The labour market is a particularly important issue facing our society at the present time. It affects many different areas of our society, including the unemployment rate, workplace conditions, people’s income and job satisfaction.

In particular, I’d like to discuss the ups and downs of different approaches to the labour market and what I think is the optimal approach.

The labour unions have long advocated a highly regulated approach to the labour market. They strive to enshrine workplace conditions, salaries and the content of workplace contracts in law.

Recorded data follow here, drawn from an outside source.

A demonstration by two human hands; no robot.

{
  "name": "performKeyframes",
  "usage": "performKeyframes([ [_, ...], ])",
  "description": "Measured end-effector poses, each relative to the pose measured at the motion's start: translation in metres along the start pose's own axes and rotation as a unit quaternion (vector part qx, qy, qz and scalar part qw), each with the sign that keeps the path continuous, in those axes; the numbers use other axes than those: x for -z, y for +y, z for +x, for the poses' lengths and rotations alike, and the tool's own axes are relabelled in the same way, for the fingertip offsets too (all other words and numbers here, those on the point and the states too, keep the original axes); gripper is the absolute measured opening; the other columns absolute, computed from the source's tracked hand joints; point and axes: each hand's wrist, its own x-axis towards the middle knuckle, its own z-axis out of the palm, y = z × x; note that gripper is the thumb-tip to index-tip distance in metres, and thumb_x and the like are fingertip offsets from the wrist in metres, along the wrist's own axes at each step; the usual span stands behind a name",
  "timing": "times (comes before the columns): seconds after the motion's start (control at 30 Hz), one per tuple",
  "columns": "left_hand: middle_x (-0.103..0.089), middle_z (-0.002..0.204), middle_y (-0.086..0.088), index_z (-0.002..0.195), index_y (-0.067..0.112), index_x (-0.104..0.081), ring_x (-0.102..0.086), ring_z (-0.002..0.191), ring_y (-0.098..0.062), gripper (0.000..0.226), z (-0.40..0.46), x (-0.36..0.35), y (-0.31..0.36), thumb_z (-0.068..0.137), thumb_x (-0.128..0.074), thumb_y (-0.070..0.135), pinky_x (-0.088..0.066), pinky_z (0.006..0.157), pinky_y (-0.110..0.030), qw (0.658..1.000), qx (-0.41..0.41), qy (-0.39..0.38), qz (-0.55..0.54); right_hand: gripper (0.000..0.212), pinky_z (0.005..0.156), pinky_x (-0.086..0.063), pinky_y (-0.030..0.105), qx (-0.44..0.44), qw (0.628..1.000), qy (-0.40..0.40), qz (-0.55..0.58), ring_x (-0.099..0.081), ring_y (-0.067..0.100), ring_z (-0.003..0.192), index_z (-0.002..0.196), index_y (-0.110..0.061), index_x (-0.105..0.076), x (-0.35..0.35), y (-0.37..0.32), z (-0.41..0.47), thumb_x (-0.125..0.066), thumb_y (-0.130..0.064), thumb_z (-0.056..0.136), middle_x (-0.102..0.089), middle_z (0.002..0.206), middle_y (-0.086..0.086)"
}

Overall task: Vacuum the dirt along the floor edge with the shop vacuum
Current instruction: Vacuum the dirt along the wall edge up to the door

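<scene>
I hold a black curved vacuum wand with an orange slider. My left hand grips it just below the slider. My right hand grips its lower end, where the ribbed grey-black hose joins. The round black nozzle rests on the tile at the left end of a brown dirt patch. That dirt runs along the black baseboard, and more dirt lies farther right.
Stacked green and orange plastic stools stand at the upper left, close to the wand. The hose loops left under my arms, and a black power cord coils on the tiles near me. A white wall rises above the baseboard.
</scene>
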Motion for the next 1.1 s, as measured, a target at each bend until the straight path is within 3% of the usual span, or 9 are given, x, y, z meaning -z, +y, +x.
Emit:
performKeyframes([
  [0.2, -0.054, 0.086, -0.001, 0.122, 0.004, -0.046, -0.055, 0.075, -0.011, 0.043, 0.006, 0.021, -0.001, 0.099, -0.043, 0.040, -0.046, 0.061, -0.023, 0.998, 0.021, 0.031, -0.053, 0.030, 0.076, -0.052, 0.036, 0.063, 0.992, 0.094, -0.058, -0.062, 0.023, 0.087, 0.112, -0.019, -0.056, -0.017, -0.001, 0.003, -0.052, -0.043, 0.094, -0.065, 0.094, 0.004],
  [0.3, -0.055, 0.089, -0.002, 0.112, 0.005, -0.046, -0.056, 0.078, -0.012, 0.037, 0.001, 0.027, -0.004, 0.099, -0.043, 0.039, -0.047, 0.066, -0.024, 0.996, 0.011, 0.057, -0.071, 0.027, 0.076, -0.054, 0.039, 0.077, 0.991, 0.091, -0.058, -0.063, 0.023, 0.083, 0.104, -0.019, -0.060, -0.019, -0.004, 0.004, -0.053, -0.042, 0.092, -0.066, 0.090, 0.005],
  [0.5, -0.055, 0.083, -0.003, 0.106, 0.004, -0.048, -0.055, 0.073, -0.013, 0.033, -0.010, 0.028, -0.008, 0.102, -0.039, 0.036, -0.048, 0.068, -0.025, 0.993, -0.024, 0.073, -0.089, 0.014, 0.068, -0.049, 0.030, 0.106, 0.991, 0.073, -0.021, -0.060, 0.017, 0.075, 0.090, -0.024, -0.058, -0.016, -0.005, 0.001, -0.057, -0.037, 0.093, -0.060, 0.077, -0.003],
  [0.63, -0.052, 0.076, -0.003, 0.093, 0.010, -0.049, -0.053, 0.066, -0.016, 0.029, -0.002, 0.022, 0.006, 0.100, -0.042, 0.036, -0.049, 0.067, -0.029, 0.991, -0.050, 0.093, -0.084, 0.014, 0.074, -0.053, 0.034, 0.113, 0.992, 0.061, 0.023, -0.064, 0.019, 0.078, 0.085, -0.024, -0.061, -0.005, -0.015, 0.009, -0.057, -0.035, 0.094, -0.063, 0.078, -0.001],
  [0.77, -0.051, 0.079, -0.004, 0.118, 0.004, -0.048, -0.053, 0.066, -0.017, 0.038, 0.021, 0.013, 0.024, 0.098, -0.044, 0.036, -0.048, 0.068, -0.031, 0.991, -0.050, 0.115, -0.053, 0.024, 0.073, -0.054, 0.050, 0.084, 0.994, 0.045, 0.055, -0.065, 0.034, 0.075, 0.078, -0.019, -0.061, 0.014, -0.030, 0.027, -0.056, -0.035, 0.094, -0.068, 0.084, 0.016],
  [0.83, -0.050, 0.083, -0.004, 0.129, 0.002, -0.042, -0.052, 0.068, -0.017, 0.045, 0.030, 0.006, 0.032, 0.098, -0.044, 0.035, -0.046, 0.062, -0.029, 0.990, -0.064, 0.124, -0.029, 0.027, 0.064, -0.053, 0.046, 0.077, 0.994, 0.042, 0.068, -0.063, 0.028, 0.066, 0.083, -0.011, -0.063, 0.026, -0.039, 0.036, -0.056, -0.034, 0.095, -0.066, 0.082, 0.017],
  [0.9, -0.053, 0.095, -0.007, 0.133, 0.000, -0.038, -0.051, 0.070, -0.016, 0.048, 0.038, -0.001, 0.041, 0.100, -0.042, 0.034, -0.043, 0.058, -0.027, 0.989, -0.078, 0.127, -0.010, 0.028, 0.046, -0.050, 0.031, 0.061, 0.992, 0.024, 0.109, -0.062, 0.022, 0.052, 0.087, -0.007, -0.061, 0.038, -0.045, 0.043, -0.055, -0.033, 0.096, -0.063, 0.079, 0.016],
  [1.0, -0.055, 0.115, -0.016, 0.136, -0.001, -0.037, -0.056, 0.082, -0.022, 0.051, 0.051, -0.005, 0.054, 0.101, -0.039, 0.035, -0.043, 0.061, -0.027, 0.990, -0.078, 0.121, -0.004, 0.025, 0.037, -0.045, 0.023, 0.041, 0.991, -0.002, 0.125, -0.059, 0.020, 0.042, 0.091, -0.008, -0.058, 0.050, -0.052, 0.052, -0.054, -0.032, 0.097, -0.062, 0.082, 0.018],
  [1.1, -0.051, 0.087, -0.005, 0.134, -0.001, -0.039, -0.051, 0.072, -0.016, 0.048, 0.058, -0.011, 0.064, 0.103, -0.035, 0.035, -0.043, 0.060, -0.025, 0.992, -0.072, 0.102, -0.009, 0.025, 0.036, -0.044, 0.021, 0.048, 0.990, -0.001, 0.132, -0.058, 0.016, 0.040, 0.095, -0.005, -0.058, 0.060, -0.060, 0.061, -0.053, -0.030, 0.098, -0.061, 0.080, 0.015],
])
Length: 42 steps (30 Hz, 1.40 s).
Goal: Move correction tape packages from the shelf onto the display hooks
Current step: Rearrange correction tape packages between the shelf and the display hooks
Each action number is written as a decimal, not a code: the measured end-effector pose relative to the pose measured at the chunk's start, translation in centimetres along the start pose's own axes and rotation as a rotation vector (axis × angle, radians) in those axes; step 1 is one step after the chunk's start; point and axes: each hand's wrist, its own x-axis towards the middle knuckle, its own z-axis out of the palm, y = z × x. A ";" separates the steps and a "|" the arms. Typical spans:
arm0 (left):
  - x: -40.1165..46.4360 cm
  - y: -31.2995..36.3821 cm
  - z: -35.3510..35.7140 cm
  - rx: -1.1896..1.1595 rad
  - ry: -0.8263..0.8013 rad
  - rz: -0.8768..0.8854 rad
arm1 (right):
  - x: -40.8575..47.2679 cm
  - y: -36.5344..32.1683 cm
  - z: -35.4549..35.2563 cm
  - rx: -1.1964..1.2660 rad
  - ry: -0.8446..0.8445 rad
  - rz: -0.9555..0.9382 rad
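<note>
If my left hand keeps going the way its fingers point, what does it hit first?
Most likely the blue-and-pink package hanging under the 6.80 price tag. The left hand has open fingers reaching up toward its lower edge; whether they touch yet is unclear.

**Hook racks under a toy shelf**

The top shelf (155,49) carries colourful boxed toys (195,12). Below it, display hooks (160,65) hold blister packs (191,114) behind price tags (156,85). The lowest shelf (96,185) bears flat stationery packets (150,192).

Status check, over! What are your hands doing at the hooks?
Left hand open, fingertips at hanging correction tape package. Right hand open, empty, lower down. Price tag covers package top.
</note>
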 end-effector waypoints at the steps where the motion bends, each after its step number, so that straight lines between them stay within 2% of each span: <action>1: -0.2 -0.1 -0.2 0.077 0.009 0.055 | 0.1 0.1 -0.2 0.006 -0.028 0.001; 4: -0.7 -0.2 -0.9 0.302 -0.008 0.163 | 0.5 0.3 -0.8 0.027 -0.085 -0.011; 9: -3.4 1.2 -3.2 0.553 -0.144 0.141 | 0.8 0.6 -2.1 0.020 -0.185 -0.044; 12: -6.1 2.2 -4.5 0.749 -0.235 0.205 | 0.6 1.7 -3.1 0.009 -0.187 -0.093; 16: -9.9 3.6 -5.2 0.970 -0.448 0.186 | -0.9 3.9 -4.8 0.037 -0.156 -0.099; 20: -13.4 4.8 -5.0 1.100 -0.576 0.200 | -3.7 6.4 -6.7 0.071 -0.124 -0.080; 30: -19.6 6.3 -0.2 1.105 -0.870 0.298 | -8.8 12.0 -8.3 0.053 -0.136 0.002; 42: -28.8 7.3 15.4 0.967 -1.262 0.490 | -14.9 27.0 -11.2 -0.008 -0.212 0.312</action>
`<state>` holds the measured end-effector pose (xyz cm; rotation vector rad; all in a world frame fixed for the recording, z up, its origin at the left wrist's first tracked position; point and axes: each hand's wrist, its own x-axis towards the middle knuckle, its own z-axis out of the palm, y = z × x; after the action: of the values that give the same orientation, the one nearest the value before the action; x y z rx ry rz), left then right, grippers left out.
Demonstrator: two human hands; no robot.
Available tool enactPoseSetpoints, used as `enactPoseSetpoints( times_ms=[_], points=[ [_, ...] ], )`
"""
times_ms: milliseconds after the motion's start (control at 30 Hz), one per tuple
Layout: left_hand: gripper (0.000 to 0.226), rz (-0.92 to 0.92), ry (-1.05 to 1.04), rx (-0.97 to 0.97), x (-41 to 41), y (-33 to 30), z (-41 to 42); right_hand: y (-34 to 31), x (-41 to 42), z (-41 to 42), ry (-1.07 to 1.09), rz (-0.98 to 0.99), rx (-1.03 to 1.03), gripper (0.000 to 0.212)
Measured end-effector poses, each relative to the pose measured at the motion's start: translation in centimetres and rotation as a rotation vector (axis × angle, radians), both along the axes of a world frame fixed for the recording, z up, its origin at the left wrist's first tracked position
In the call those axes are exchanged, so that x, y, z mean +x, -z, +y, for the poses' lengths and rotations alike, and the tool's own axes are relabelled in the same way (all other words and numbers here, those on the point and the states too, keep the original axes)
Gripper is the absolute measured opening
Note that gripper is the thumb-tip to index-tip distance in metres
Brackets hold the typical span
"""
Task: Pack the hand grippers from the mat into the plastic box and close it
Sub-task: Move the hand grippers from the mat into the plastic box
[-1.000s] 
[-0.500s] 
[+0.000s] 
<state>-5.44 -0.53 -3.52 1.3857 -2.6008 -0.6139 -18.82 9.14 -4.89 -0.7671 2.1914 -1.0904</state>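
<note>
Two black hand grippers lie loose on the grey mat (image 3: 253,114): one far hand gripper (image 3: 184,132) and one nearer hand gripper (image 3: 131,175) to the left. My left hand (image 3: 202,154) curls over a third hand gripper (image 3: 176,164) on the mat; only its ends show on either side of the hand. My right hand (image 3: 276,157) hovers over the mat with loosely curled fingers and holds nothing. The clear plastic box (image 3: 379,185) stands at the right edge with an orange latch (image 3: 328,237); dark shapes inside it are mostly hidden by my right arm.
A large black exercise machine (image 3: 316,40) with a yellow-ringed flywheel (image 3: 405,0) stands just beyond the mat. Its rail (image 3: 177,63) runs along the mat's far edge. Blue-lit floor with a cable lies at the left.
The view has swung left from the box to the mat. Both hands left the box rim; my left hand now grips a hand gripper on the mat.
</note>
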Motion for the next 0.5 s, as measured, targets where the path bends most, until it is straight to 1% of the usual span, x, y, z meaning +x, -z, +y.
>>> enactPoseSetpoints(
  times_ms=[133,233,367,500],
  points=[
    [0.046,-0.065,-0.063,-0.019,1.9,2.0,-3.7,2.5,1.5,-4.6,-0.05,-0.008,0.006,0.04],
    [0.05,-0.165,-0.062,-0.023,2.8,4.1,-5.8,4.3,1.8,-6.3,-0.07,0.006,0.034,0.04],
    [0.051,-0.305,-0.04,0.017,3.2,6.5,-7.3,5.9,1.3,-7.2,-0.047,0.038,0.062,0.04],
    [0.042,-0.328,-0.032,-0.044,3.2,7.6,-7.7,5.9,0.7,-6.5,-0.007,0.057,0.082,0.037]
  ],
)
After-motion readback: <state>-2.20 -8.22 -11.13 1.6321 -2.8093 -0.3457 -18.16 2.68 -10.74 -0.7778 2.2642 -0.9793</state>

One area in particular that unions actively try to enshrine in law is salaries. The unions have long tried to regulate incomes in the form of minimum award wages. This approach is fundamentally misguided. Legislated minimum conditions achieve only one thing – to make it illegal for people to work. If someone has a productive capacity of $6 an hour and the minimum award wage is $5 and hour, that person will have no difficulty getting a job. If we now increase the minimum award wage to $8 an hour, that person is not going to get a salary increase to $8 an hour – they’ll be out of work. And all other labour market regulations have a similar outcome. They price people out of jobs, undermine their ability to negotiate the terms of their workplace contracts, and make the labour market extremely inefficient and uncompetitive.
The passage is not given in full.